Credits: REUTERS/Chris Wattie
OTTAWA - The government cracked down on bogus refugees Friday by designating 27 countries as unlikely places for legitimate claimants.
Asylum seekers from 25 European Union countries, the US and Croatia will see their cases fast-tracked.
Immigration Minister Jason Kenney says other countries that do not normally produce refugees will be added to the designated "safe" country of origins list later.
The new rules follow last month's announcement to strengthen the Protecting Canada's Immigration System Act which comes into force Saturday.
Individuals from the designated countries, including Spain, Ireland and Sweden, will receive an oral hearing on the merit of their claims.
Failed claimants can appeal to the Federal Court, but not the new appeal division at the Immigration Refugee Board, and could be deported while their court case is pending.
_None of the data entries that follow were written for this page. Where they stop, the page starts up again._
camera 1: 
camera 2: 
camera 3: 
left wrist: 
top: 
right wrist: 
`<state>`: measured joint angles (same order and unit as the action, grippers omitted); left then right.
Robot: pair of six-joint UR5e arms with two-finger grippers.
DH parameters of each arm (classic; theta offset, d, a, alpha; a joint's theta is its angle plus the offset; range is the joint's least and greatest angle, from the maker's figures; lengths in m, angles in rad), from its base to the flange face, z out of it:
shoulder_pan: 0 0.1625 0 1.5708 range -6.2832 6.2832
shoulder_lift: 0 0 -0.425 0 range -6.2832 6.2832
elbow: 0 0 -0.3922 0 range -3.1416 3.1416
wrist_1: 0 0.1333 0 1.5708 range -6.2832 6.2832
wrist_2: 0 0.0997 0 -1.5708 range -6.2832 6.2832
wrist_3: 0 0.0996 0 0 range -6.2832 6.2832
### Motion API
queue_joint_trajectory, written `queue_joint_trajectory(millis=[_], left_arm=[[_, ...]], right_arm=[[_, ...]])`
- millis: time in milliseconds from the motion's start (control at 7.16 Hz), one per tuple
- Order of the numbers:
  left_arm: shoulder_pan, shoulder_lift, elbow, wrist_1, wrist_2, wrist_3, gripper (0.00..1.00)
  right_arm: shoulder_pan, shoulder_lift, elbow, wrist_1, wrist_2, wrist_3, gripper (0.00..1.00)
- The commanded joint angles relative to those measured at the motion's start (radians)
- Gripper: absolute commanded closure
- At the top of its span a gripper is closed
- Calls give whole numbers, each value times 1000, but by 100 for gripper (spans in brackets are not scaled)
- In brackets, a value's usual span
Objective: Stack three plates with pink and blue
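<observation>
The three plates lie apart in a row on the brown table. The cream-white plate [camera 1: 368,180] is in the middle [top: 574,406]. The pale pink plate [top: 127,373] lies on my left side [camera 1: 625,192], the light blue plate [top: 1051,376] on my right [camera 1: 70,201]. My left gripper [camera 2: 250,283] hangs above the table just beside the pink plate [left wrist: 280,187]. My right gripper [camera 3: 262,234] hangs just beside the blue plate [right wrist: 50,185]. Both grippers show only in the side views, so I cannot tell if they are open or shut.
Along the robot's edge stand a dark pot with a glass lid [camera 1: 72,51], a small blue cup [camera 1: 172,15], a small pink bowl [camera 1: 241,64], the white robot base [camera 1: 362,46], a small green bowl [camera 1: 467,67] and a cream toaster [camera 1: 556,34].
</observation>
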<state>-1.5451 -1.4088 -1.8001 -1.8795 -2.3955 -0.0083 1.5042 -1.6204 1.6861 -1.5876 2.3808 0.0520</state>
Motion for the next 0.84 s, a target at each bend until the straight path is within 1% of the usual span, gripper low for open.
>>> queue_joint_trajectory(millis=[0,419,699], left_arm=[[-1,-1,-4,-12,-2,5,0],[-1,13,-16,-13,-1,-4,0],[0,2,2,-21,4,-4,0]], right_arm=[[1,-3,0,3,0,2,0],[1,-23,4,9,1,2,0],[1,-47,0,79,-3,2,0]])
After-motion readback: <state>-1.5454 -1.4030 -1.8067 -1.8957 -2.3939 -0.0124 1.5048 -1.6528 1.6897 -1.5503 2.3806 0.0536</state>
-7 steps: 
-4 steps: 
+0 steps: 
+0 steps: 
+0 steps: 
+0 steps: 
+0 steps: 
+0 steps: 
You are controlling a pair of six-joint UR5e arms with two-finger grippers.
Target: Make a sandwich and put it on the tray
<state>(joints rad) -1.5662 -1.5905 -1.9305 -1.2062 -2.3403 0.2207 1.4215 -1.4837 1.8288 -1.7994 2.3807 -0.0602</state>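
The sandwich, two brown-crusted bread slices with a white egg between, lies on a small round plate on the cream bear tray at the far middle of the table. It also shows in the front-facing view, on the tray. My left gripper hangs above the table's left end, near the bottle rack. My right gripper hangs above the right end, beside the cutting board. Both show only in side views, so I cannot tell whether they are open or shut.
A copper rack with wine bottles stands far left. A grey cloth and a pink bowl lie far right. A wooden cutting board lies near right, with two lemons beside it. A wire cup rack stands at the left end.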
Kenney says this will ensure people in need of protection get it quickly, while those with unfounded claims are removed from Canada faster.
"Failed claimants are able to spend years in Canada at great expense to our taxpayers, receiving free health care, welfare, education and other social benefits," said Kenney.
He said the vast majority of claims are from individuals taking advantage of Canada's social welfare system and, in the process, are causing delays of up to two years for bona fide refugees to be processed.
Of all EU claims referred to the IRB, 91% were rejected last year. Hungary was the source for the majority of refugee claims in 2011.
The designations were denounced by refugee and settlement groups.